Since we are really just testing this stuff at this point, I don't have any client code, so I decided to do away with the client side Facade and just write a unit test that goes directly against the JohClient. This is shown below, to illustrate usage.

 1
 2
 3
 4
 5
 6
 7
 8
 9
10
11
12
13
14
15
16
17
18
19
20
21
22
23
24
25
26
27
28
29
30
31
32
33
34
35
36
37
38
39
40
41
42
43
44
45
46
47
48
// Source: src/test/java/com/mycompany/joh/JohClientTest.java
package com.mycompany.joh;

import java.util.Set;

import junit.framework.Assert;

import org.apache.commons.logging.Log;
import org.apache.commons.logging.LogFactory;
import org.junit.Test;

/**
 * Test for JohClient.
 */
public class JohClientTest {

  private final Log log = LogFactory.getLog(getClass());
  
  @Test
  public void testGetLabel() throws Exception {
    JohClient client = new JohClient();
    Set<String> labels = (Set<String>) client.request(
      "http://localhost:8080/getlabels", Set.class);
    log.debug("labels=" + labels);
    Assert.assertNotNull(labels);
    Assert.assertTrue(labels.contains("crawling"));
  }
  
  @Test
  public void testGetSynonyms() throws Exception {
    JohClient client = new JohClient();
    Set<String> synonyms = (Set<String>) client.request(
      "http://localhost:8080/getsynonyms?label=crawling", Set.class);
    log.debug("synonyms(crawling)=" + synonyms);
    Assert.assertNotNull(synonyms);
    Assert.assertTrue(synonyms.contains("crawler"));
  }
  
  @Test
  public void testGetCategories() throws Exception {
    JohClient client = new JohClient();
    Set<String> categories = (Set<String>) client.request(
      "http://localhost:8080/getcategories?label=crawling", Set.class);
    log.debug("categories(crawling)=" + categories);
    Assert.assertNotNull(categories);
    Assert.assertTrue(categories.contains("lucene"));
  }
}

Shell script

This is Java, so we need to build a shell script to run the server.

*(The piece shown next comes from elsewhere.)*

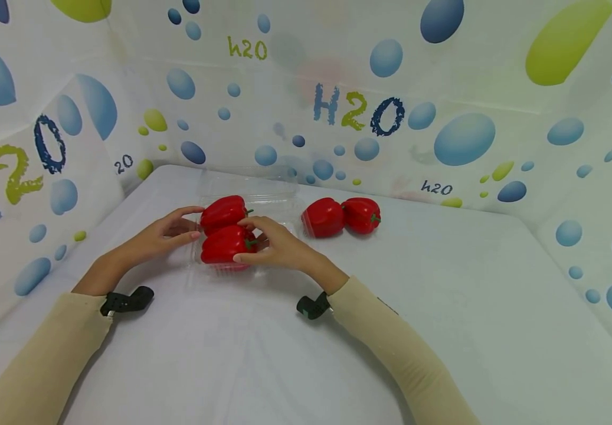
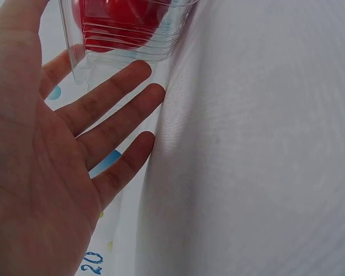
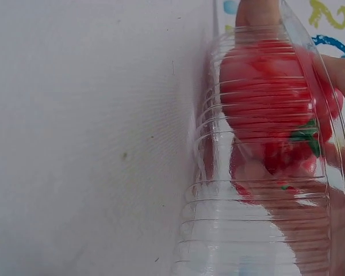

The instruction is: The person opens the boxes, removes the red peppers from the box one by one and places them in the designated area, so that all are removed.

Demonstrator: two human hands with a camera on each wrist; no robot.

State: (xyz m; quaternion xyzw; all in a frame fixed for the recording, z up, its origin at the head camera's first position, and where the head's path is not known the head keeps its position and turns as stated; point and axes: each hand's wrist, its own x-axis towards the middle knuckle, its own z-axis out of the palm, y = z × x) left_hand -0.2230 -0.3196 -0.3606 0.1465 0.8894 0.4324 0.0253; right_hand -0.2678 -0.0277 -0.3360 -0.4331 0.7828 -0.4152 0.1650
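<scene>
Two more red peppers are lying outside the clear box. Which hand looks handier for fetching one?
The right hand, probably. It rests on the near pepper in the clear plastic box, and the two loose peppers lie just to its right. The left hand, fingers straight, sits on the box's far side.

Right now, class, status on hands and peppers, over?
Left hand open against tray. Right hand grips near pepper in tray. Two peppers outside, nothing blocking.
</scene>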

A simple shell script with all the dependencies in the classpath is shown below.

 1
 2
 3
 4
 5
 6
 7
 8
 9
10
11
12
13
14
15
16
17
18
#!/bin/bash
# Source: src/main/scripts/joh_blogdict.sh
PROJECT_HOME=$HOME/src/gclient
M2_REPO=$HOME/.m2/repository
CLASSPATH=\
$M2_REPO/commons-lang/commons-lang/2.3/commons-lang-2.3.jar:\
$M2_REPO/org/apache/commons/collections15/4.01/collections15-4.01.jar:\
$M2_REPO/commons-logging/commons-logging/1.1/commons-logging-1.1.jar:\
$M2_REPO/log4j/log4j/1.2.14/log4j-1.2.14.jar:\
$M2_REPO/org/mortbay/jetty/jetty/6.1.5/jetty-6.1.5.jar:\
$M2_REPO/org/mortbay/jetty/jetty-util/6.1.5/jetty-util-6.1.5.jar:\
$M2_REPO/org/mortbay/jetty/servlet-api-2.5/6.1.5/servlet-api-2.5-6.1.5.jar:\
$M2_REPO/org/codehaus/jackson/core/1.2.0/core-1.2.0.jar:\
$M2_REPO/org/codehaus/jackson/mapper/1.2.0/mapper-1.2.0.jar:\
$PROJECT_HOME/target/classes:\
$PROJECT_HOME/target/test-classes

java -cp $CLASSPATH com.mycompany.joh.BlogDictFacade 2>&1 | tee $0.log

After running this script on the command prompt, you can hit the BlogDict using either a browser or something like JohClientTest shown above. To shutdown the server, hit CTRL+C.

Conclusion

Although a lot of code is shown here on this blog, in reality, a user who is looking for functionality to expose a Java object needs to only create the Facade object and plug it into JOH using the Joh.expose() call. So the approach is very similar to CherryPy's. In the same spirit, there is no attempt to force the user (via interface, etc) to conform to a specific approach - this is more of a prescriptive approach.